Supplied information =
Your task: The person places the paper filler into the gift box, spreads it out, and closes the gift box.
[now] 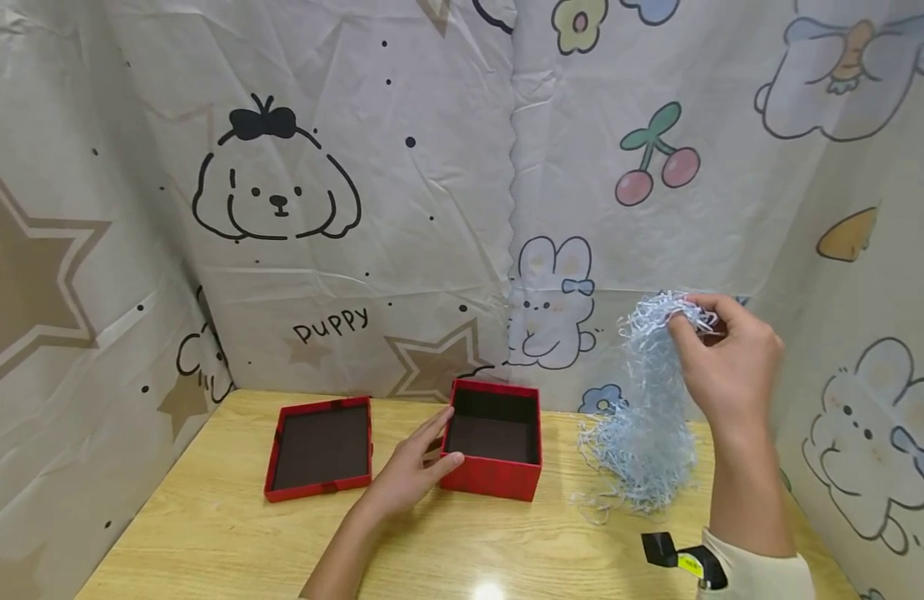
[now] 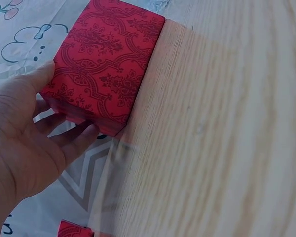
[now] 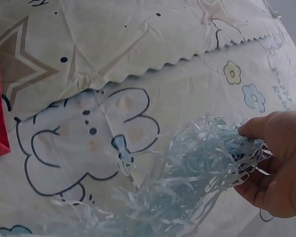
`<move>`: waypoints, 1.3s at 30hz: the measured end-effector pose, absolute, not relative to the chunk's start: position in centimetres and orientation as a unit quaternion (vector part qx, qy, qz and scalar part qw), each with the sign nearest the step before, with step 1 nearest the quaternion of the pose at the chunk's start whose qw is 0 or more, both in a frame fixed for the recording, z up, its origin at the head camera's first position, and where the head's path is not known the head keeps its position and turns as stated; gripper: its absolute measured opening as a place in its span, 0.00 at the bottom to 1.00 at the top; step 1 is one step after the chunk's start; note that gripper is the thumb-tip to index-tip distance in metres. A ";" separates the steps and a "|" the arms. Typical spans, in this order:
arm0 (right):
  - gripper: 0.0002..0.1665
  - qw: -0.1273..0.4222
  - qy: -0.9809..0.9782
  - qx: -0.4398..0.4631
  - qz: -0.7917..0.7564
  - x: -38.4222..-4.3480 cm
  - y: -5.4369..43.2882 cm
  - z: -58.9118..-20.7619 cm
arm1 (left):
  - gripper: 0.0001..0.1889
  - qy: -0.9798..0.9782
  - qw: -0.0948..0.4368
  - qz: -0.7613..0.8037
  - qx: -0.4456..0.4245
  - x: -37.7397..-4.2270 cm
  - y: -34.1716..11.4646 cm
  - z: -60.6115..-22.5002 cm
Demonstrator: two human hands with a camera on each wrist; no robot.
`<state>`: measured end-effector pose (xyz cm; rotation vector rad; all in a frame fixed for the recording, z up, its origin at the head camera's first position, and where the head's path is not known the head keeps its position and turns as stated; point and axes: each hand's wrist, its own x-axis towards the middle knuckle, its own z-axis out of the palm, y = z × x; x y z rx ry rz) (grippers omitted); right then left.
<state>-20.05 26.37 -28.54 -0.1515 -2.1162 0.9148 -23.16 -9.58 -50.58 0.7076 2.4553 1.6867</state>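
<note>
My right hand (image 1: 734,358) pinches a clump of pale blue shredded paper (image 1: 652,400) and holds it up at the right. Its strands hang down to a loose heap at table level. In the right wrist view the strands stick out between thumb and fingers. A red patterned box (image 1: 491,477), open at the top with a dark bare inside, stands mid-table. My left hand (image 1: 405,473) rests against the box's left side, its fingers spread and fairly straight, the thumb near the front corner. In the left wrist view the fingertips touch the box's side.
Left of the box lies a red lid (image 1: 322,450), its dark inside facing up. The wooden table (image 1: 229,533) ends against hanging printed cloth (image 1: 432,250) at the back and sides. A black strap with a yellow label (image 1: 690,564) is at the right cuff.
</note>
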 end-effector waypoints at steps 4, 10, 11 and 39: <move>0.13 0.406 -0.832 -0.039 0.376 -20.3 25.0 -27.7 | 0.40 0.801 0.042 0.551 0.232 -23.1 -9.6 -50.5; 0.14 0.395 -0.824 -0.016 0.406 -20.7 23.1 -26.9 | 0.40 0.801 0.040 0.550 0.232 -23.0 -9.7 -50.7; 0.13 0.393 -0.822 -0.012 0.412 -20.8 22.7 -26.8 | 0.40 0.800 0.040 0.553 0.232 -22.9 -9.7 -50.8; 0.09 0.353 -0.764 0.124 0.526 -24.2 13.2 -23.1 | 0.39 0.791 0.041 0.561 0.239 -23.1 -9.7 -50.7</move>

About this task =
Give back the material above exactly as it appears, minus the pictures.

Completed task =
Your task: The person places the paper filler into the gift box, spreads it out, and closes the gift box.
[now] 
[now] 
[now] 
`<move>`: waypoints, 1.3s at 30hz: the measured end-effector pose, absolute, not relative to the chunk's start: position in centimetres and orientation as a unit quaternion (vector part qx, qy, qz and scalar part qw), each with the sign nearest the step before, with step 1 nearest the quaternion of the pose at the chunk's start whose qw is 0 or more, both in a frame fixed for the recording, z up, its origin at the head camera's first position, and where the head's path is not known the head keeps its position and turns as stated; gripper: its absolute measured opening as a place in its span, 0.00 at the bottom to 1.00 at the top; step 1 is one step after the chunk's start; note that gripper is the thumb-tip to index-tip distance in metres. A ";" separates the steps and a "|" the arms. Typical spans, in this order:
arm0 (right):
  - gripper: 0.0002..0.1665
  - qw: -0.1273..0.4222
  - qy: -0.9809..0.9782
  - qx: -0.4398..0.4631
  - qz: -0.7917..0.7564
  - x: -38.4222..-4.3480 cm
  - y: -5.4369..43.2882 cm
  - z: -58.9118..-20.7619 cm
arm1 (left):
  - gripper: 0.0001..0.1889
  - qy: -0.9798..0.9782
  - qw: -0.0948..0.4368
  - qz: -0.7613..0.8037
  - qx: -0.4456..0.4245
  - x: -37.7397..-4.2270 cm
  - y: -34.1716..11.4646 cm
  - z: -60.6115..-22.5002 cm
Demonstrator: two human hands with a camera on each wrist; no robot.
`<state>`: measured end-effector pose (xyz cm; rotation vector rad; all in a frame fixed for the recording, z up, its origin at the head camera's first position, and where the head's path is not known the head keeps its position and turns as stated; point and axes: each hand's wrist, its own x-axis towards the middle knuckle, its own z-axis out of the palm, y = z × x; x y z rx ry rz) (grippers omitted); right then left.
<state>-20.05 26.37 -28.54 -0.1515 -2.1162 0.9148 -23.16 -9.58 -50.58 0.7076 2.4553 1.6867</state>
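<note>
My right hand (image 1: 734,358) pinches a clump of pale blue shredded paper (image 1: 652,400) and holds it up at the right. Its strands hang down to a loose heap at table level. In the right wrist view the strands stick out between thumb and fingers. A red patterned box (image 1: 491,477), open at the top with a dark bare inside, stands mid-table. My left hand (image 1: 405,473) rests against the box's left side, its fingers spread and fairly straight, the thumb near the front corner. In the left wrist view the fingertips touch the box's side.
Left of the box lies a red lid (image 1: 322,450), its dark inside facing up. The wooden table (image 1: 229,533) ends against hanging printed cloth (image 1: 432,250) at the back and sides. A black strap with a yellow label (image 1: 690,564) is at the right cuff.
</note>
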 end-effector waypoints at steps 4, 10, 11 and 39: <move>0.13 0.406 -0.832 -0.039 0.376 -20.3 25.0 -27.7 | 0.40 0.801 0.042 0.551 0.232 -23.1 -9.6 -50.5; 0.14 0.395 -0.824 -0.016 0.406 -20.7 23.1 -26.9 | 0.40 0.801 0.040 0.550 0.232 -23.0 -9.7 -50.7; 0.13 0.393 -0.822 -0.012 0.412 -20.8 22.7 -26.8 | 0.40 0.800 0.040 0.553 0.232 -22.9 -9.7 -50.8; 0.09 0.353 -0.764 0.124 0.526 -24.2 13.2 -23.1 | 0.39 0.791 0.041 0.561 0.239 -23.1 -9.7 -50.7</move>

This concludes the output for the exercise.